● **TASK TO COMPLETE**
In the listing beneath this line, copy exactly the lines starting with the one containing "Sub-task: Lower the" and going on through the one containing "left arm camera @".

● **AVAILABLE DATA**

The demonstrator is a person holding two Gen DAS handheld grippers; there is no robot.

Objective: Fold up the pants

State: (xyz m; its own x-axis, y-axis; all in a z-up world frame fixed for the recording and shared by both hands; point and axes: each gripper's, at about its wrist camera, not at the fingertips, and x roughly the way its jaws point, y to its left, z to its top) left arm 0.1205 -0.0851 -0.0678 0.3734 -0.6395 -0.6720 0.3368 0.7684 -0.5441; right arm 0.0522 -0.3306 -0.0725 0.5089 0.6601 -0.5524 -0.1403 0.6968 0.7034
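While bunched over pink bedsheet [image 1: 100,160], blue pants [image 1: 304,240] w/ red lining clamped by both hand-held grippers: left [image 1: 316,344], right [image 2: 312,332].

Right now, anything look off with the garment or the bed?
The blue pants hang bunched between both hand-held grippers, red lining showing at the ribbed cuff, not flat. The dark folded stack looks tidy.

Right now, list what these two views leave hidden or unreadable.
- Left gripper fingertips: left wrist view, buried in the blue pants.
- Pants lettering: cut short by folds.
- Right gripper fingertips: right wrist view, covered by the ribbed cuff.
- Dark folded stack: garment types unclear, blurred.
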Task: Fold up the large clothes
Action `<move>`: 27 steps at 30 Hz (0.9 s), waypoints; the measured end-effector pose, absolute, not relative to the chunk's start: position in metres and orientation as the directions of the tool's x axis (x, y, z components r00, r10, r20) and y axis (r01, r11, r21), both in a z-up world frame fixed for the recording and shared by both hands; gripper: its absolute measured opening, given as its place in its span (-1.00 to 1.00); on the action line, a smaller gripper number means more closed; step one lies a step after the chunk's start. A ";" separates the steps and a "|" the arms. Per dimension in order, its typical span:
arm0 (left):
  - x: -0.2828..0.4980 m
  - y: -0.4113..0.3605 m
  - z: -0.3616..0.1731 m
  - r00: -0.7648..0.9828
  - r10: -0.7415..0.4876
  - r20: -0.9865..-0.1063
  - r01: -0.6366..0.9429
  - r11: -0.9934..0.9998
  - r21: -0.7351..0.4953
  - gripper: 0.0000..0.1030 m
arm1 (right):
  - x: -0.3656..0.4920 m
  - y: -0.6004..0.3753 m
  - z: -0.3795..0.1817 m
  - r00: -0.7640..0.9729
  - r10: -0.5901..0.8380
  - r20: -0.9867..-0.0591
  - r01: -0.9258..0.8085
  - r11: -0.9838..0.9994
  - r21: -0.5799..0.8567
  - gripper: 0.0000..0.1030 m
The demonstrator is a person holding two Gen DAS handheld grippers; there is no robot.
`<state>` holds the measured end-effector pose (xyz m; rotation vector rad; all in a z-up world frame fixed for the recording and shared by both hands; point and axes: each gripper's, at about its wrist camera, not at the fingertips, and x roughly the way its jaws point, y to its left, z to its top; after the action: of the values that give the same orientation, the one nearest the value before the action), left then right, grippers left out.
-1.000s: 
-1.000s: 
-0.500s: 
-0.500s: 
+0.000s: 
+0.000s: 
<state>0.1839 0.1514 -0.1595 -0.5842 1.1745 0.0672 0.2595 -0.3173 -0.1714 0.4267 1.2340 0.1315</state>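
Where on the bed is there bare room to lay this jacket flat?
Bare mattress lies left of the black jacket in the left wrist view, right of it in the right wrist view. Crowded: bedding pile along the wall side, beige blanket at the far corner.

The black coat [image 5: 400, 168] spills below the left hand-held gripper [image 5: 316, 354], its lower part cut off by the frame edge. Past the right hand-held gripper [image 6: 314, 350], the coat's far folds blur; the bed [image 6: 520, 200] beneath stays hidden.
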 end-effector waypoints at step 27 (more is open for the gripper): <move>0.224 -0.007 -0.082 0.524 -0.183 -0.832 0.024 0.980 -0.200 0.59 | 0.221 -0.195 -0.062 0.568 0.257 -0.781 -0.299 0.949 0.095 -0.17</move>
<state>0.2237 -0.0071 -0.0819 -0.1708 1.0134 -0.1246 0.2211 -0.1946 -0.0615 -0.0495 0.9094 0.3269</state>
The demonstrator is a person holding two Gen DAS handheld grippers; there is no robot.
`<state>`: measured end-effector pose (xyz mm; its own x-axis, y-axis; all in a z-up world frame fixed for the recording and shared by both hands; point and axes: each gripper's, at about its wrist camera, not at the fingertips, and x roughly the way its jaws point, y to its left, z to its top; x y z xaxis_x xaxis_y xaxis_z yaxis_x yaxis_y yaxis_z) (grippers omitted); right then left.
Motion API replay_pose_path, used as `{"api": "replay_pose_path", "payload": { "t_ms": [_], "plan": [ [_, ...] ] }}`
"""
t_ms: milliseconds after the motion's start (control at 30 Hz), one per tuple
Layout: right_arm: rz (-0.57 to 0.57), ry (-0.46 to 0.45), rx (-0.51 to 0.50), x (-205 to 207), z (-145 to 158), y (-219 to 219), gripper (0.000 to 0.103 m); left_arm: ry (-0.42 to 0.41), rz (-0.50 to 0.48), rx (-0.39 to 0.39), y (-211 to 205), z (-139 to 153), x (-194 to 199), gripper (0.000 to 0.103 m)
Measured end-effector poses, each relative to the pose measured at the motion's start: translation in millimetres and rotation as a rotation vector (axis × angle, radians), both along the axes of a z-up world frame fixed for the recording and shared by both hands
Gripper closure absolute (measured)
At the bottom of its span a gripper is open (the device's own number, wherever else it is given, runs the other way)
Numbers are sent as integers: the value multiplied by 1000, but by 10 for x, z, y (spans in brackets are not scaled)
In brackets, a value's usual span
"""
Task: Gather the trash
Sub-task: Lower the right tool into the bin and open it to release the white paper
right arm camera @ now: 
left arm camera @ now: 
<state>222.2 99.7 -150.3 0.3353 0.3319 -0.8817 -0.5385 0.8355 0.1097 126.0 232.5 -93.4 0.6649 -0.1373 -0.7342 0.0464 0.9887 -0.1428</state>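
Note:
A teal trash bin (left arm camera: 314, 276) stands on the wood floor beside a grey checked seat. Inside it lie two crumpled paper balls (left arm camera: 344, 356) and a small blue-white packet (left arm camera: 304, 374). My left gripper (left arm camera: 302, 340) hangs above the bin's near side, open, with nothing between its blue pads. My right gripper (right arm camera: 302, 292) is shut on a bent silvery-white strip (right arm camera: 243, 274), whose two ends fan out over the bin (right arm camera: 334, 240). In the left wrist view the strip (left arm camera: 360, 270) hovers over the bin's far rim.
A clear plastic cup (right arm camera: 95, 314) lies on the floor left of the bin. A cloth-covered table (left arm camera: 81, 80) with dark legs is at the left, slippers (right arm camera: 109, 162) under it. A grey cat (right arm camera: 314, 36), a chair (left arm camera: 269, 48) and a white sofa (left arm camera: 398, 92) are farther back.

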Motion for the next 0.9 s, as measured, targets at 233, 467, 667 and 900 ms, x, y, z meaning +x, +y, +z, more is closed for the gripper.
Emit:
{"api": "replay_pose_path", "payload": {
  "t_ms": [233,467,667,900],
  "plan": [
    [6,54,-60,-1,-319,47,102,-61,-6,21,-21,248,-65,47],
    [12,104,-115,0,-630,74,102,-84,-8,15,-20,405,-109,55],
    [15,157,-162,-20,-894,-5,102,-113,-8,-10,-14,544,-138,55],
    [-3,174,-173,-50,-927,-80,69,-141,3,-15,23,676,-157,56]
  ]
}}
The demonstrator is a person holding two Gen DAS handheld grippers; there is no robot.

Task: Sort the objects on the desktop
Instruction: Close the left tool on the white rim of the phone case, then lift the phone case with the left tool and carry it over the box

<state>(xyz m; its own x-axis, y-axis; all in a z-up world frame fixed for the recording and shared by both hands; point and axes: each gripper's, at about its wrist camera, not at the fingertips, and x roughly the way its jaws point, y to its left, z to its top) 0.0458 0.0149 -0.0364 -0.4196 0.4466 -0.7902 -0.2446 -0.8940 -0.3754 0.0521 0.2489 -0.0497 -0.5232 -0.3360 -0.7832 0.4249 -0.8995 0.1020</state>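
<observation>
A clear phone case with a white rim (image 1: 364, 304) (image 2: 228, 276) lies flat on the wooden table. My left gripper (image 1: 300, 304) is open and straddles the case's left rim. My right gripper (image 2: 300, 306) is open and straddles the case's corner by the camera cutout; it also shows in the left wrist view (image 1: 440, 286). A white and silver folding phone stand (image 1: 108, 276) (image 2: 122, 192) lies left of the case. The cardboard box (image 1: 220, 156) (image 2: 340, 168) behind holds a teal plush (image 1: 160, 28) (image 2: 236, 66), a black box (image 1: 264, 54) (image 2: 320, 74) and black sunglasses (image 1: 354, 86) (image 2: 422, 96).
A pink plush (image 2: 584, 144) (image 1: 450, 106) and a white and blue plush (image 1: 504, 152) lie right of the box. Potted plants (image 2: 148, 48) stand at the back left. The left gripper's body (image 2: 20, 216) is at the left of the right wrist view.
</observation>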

● **RESPONSE**
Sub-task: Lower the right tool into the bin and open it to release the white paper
right arm camera @ now: 
left arm camera @ now: 

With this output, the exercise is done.